Living within your means is a basic tenet of being financially successful. Such a lifestyle is offered as a requirement without further explanation, and what it means is often ill-defined. While it is not a complex concept, it is important to understand what it is — that is, if you are going to attempt it.
Living within your means can be viewed as personal financial sustainability. It is a state of equilibrium that can be maintained on an ongoing basis. It truly is a basis from which financial success can be attained.
How to Live Within Your Means: An Overview
To live within your means, you must maintain an equilibrium between income and expenses, meeting all your obligations without using debt for living expenses. It also encompasses maintaining adequate reserves and funding your long-term goals. This can be relatively easy to achieve on a short-term basis. In the long term, it is necessary to meet a variety of other conditions. These are as much characteristics as they are conditions.
Prudent reserves, in the form of an emergency fund or a cash reserve, allow your budget to absorb temporary setbacks without dramatic consequences. A major car repair or home repair should not derail your budget. Plus, a cash reserve fund is not merely a protection against negative occurrences. It can allow you to take advantage of opportunities.
Having a sufficient reserve fund can allow you to make occasional purchases before you need them and achieve considerable savings. For example, the fund lets you purchase things that you will need in the future when they are on end-of-season clearance. It doesn’t make sense to put discounted items on a high-interest credit card, but it can make sense to buy things ahead of time at considerable savings.
Unfortunately, insurance is a difficult subject for many people. Perhaps they should back up and consider the more global concept of risk management, of which insurance is one potential solution. You face a variety of risks in your financial life. One is your ability to earn an income. Others include the potential medical expenses, loss of assets, and premature death.
People often have no difficulty recognizing medical insurance’s value in transferring the majority of that risk to another party. Likewise, people tend to view homeowners and auto insurance as necessities: They see the cost of the premium as small compared to the risk of loss.
People tend to have more difficulty with life and disability protection. But a disability or a premature death can be financially devastating. While insurance is not always the only solution, a lack of education about a problem and its potential solutions will never make the problem go away.
Working Toward Goals
Working toward long-term financial goals is a basic part of living within your means. If you are meeting your expenses without addressing your long-term goals, then you are just getting by. Living within your means is ultimately sustainable, which means that long-term goals must be addressed. Otherwise, you eventually reach a situation that is no longer sustainable. Sometimes you have to experience getting by before you can achieve a state of living within your means. That’s fine. But eventually attaining long-term goals is necessary.
It isn’t necessary to be completely on track for your goals in order to live within your means. But you need to make reasonable efforts to meet them.
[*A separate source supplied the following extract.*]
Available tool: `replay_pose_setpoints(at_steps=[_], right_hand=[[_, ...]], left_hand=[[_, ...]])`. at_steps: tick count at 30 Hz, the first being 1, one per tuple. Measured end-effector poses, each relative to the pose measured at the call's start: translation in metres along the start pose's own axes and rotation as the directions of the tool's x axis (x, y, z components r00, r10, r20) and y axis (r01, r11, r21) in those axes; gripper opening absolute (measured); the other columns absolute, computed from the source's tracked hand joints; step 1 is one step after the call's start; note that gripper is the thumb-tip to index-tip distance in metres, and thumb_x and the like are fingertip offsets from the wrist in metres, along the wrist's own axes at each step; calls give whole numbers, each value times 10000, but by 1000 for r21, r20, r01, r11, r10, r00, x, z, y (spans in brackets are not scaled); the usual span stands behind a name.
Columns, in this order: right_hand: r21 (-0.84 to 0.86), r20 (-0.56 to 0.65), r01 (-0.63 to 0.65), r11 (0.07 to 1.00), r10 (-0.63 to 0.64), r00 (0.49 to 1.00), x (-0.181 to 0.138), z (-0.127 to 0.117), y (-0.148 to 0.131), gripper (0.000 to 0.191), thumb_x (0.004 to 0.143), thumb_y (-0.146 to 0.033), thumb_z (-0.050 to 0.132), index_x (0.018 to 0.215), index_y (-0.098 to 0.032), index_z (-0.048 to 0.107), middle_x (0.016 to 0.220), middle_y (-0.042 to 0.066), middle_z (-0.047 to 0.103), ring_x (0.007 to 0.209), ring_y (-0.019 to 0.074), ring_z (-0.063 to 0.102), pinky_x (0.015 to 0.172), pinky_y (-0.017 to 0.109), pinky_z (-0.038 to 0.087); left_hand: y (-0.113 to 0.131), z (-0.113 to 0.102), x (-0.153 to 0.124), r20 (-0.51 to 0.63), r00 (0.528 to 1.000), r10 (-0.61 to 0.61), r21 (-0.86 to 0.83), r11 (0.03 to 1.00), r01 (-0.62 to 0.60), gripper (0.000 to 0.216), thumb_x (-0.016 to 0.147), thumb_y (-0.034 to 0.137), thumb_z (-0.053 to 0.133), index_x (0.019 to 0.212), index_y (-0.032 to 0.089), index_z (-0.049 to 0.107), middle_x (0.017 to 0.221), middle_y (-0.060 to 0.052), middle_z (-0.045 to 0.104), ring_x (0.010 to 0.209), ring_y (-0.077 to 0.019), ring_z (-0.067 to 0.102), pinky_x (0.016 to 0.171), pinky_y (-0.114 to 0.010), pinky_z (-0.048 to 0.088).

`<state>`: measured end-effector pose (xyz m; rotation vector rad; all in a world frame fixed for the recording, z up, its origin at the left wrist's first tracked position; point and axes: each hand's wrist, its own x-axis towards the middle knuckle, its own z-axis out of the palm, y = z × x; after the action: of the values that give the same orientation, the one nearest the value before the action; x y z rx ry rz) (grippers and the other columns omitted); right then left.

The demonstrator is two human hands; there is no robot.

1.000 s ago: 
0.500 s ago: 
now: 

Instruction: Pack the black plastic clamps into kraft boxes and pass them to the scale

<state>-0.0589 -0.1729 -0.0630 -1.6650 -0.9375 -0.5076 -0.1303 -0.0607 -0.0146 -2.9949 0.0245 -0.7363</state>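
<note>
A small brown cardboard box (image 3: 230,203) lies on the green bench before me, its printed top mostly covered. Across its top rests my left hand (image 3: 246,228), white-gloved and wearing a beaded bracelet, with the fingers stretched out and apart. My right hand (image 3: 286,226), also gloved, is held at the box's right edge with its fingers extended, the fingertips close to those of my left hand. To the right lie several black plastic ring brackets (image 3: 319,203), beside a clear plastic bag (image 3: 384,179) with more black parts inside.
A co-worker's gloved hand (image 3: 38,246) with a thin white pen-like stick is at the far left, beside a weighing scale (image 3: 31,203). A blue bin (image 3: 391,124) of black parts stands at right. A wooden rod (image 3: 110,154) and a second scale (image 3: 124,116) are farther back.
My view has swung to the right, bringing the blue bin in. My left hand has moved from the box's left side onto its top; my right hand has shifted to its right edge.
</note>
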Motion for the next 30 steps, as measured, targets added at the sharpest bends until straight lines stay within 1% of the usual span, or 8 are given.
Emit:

Working toward goals leads to being on track for them. It isn’t always possible for people starting out to be fully on track for all their long-term goals.
Debt is not necessarily bad. It's a tool. As a tool, it allows people to achieve things that they could not without having it available. This is often the case with homeownership. Debt, in the form of a mortgage, lets people purchase an asset that they could not otherwise afford. Using debt allows them to reach a level of financial success they could not otherwise achieve.
Debt, like many powerful tools, is dangerous when misused. There is nothing inherently wrong with using leverage to achieve a positive result. The danger is in using leverage to purchase things you want but that do not advance your financial situation or save you money. You can have a mortgage, a car loan, and student loans, and still live within your means. But if you put your clothing purchases or vacations on credit cards, you're headed for trouble.
Moderation Is the Key
Moderation is relative; what is moderate for someone with little income is different than what is moderate for someone with a more substantial income. To achieve a state of living within your means, it is necessary to be moderate in your expenses; your housing, car, and other expenses should be reasonable in terms of your income.
Being moderate is much different than being frugal. Moderate people purchase what they can afford and live comfortably with that. Frugal people deny themselves in sacrifice to a future state.
Moderation does not mean going without what you can afford — it means going without what you can’t afford. That is the essence of living within your means: You do without what you cannot afford and structure your financial life to achieve your goals within the constraints of your resources. You don’t allow yourself the dubious luxury of putting your goals before your income.
If you don’t find the comfort of living within your means to be sufficient, you change your means first. You don’t have to get there on Day One. But by working in that direction, steadily and positively, you'll achieve a state of living within your means and ultimately maximize your financial well-being.